» **What the exercise asks**: From the data below, copy out every line in which the word "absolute" occurs.

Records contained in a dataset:
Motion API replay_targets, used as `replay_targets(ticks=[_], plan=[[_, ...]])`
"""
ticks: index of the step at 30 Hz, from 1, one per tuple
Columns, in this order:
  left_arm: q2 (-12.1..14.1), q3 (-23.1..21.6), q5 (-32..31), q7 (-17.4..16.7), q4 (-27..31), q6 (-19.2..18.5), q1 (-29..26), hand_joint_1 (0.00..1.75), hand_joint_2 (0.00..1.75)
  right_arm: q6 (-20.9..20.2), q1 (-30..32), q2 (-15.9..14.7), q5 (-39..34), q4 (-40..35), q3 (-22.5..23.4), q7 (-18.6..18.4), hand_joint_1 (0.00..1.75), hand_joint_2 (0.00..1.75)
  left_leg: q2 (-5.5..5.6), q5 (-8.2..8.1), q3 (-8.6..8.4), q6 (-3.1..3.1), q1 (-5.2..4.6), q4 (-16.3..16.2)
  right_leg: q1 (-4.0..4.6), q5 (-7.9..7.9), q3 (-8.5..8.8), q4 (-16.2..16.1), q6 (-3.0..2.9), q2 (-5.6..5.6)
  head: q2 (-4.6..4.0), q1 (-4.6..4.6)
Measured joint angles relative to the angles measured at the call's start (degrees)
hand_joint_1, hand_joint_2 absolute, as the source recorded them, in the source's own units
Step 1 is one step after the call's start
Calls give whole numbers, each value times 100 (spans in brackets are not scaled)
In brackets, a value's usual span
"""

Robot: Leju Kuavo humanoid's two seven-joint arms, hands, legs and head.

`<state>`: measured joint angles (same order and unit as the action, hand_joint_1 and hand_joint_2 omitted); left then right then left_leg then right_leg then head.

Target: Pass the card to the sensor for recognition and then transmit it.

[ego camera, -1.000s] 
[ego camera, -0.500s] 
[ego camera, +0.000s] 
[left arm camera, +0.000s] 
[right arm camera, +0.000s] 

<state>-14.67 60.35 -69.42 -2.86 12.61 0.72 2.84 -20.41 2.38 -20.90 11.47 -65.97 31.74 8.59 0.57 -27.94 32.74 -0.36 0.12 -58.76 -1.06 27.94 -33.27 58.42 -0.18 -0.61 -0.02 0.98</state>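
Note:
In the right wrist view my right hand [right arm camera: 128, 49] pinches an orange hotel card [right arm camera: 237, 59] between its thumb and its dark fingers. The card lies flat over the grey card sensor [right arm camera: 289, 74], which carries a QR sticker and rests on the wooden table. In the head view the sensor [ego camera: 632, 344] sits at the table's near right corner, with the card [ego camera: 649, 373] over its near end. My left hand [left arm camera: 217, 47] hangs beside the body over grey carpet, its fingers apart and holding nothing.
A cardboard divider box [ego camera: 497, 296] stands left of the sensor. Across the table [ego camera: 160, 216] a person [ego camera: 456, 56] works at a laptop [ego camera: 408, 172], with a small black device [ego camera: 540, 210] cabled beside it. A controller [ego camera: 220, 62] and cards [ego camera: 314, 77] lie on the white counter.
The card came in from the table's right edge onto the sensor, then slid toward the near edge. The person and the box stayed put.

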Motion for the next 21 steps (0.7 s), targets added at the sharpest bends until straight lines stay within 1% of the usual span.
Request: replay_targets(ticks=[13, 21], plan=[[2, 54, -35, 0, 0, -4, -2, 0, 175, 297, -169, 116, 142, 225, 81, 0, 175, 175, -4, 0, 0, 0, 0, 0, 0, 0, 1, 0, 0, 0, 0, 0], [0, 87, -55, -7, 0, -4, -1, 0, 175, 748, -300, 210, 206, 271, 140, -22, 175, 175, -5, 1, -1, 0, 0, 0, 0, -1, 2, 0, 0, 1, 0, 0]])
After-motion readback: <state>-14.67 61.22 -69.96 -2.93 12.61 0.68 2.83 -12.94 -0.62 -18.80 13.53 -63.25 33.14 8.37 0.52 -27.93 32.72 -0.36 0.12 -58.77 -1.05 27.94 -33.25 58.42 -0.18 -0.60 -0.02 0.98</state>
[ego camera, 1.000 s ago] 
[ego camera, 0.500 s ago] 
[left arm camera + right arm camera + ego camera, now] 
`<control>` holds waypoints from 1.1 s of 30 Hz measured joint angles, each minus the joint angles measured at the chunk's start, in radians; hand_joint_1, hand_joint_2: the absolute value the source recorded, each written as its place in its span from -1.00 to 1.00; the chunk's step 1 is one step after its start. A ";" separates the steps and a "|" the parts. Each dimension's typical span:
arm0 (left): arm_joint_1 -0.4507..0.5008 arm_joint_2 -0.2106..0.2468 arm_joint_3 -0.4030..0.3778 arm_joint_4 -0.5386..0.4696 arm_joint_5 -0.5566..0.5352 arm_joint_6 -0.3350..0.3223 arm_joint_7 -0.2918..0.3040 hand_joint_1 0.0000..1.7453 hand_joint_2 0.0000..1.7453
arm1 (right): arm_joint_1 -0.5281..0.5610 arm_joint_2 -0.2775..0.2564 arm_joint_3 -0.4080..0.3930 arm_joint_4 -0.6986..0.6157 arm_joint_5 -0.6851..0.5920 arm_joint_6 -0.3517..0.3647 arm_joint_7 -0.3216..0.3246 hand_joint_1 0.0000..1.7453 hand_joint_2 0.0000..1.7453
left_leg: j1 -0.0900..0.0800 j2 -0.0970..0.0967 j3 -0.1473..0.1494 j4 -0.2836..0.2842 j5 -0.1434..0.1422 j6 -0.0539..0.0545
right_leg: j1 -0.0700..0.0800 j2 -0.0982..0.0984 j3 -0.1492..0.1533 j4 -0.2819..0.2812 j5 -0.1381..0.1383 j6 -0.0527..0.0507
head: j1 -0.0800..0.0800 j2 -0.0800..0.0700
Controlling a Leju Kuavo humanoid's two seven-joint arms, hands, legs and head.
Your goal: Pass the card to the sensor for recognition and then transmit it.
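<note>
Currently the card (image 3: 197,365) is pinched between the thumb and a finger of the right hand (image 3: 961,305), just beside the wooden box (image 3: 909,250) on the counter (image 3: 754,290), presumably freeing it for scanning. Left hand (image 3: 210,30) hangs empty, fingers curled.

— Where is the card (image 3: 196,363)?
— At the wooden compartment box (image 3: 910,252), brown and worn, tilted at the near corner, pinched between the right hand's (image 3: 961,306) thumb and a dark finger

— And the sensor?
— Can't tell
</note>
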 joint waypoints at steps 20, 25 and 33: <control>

» **Expected output**:
hand_joint_1, hand_joint_2 absolute, as the source recorded them, in the source's own units
`<control>` holds waypoints from 1.1 s of 30 Hz measured joint angles, each minus the joint angles measured at the chunk's start, in radians; hand_joint_1, hand_joint_2: the absolute value the source recorded, each written as its place in its span from -1.00 to 1.00; the chunk's step 1 is one step after its start. A ";" separates the steps and a "|" the parts. Each dimension's typical span:

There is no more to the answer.